How to Use criterion for Statistical Benchmarking

Why wall-clock time lies to you

You write a string parsing function. You wrap it in std::time::Instant::now() and elapsed(). You run it once. It reports 42 microseconds. You refactor the loop, run it again, and it reports 38 microseconds. You celebrate. You run it a third time and it reports 51 microseconds. The number jumped back up. Did your refactor break something, or did the operating system just decide to schedule a background disk sync at the exact wrong moment?

Naive timing measures the system's mood, not your algorithm. Modern CPUs throttle frequencies, context-switch threads, cache lines evict and refill, and garbage collectors or background services fire unpredictably. A single measurement captures one slice of that chaos. It tells you almost nothing about actual performance.

criterion solves this by treating your code like a scientific experiment. It runs your function thousands of times, models the noise, filters out outliers, and calculates a statistical regression. You get a median execution time with confidence bounds, not a single lucky or unlucky number. The tool separates signal from system jitter so you can actually trust the results.

How statistical benchmarking actually works

Think of measuring a sprinter's time. One lap is useless. Wind resistance, track temperature, a false start, or a heavy shoe all skew the result. You run twenty laps. You discard the worst and best. You calculate the median. You check how tightly the times cluster. That cluster tells you the sprinter's true speed and how much environmental noise affects them.

criterion does the exact same thing for code. It executes your benchmark function in tight loops, records the time for each iteration, and fits a linear regression model to the data. The slope of that regression gives you the time per iteration. The tool also calculates a 95% confidence interval, which tells you the range where the true execution time likely falls. If the interval is wide, your benchmark is noisy. If it is narrow, your measurement is stable.
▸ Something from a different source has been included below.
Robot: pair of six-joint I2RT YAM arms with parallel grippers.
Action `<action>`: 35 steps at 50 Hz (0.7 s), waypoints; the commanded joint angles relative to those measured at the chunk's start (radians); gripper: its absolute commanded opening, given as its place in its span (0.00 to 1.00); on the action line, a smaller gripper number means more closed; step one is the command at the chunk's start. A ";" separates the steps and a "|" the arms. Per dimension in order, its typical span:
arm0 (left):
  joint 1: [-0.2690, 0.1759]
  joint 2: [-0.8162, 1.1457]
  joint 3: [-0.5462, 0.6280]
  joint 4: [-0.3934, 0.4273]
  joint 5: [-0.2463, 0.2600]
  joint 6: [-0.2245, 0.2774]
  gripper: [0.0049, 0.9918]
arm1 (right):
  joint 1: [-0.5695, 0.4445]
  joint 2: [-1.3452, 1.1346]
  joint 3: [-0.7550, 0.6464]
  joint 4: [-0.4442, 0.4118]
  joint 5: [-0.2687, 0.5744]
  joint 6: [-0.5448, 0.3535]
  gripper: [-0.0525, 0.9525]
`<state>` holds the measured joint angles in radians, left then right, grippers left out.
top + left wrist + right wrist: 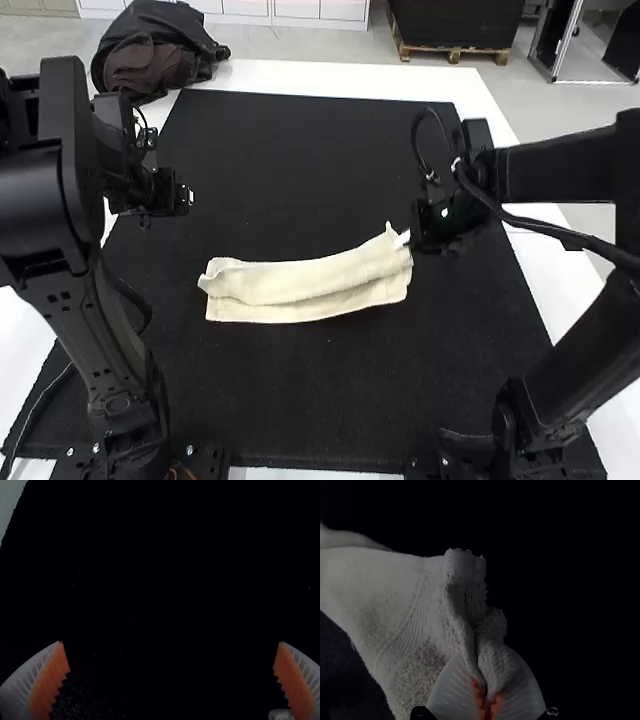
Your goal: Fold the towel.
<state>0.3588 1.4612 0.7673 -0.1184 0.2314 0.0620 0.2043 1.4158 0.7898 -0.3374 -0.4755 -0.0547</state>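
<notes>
Your left end effector point(170, 642) is wide, your right end effector point(487, 686) pinches the towel point(310, 282) at one end, so tugging hard could twist it crooked.

White ribbed fingers point(452, 692) of the right gripper point(404, 239), with orange pads point(478, 695), pinch the bunched edge of a pale towel point(395, 595). A thick crease runs from them toward twelve o'clock; fuzzy cloth with a ribbed band widens toward ten o'clock.
</notes>
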 commanded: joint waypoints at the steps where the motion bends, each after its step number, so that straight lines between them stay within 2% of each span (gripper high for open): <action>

The library also handles warm-up automatically. Cold caches and uninitialized CPU pipelines skew early runs. criterion runs a preliminary phase to fill caches and stabilize frequencies before it starts recording data. You never have to write manual warm-up loops.

Stop guessing whether a number is real. Let the statistics do the heavy lifting.

Setting up the harness

Rust's standard cargo bench command used to rely on a built-in harness that expected #[bench] functions. That system was deprecated and removed because it lacked statistical rigor and could not handle modern async or complex setup. criterion replaces the harness entirely.

You need to tell Cargo to disable its default benchmark runner and hand control to criterion. This requires two changes in Cargo.toml.

[dev-dependencies]
criterion = { version = "0.5", default-features = false, features = ["cargo_bench_support"] }

[[bench]]
name = "string_parse"
harness = false
required-features = ["walltime"]

The harness = false line is mandatory. Without it, Cargo tries to run its own benchmark driver, which immediately panics because your file does not export the expected #[bench] functions. The walltime feature switches the measurement from CPU time to wall-clock time. CPU time ignores time spent waiting on I/O or other threads. Wall-clock time captures the actual elapsed duration, which matters when your code touches the filesystem, network, or sleeps.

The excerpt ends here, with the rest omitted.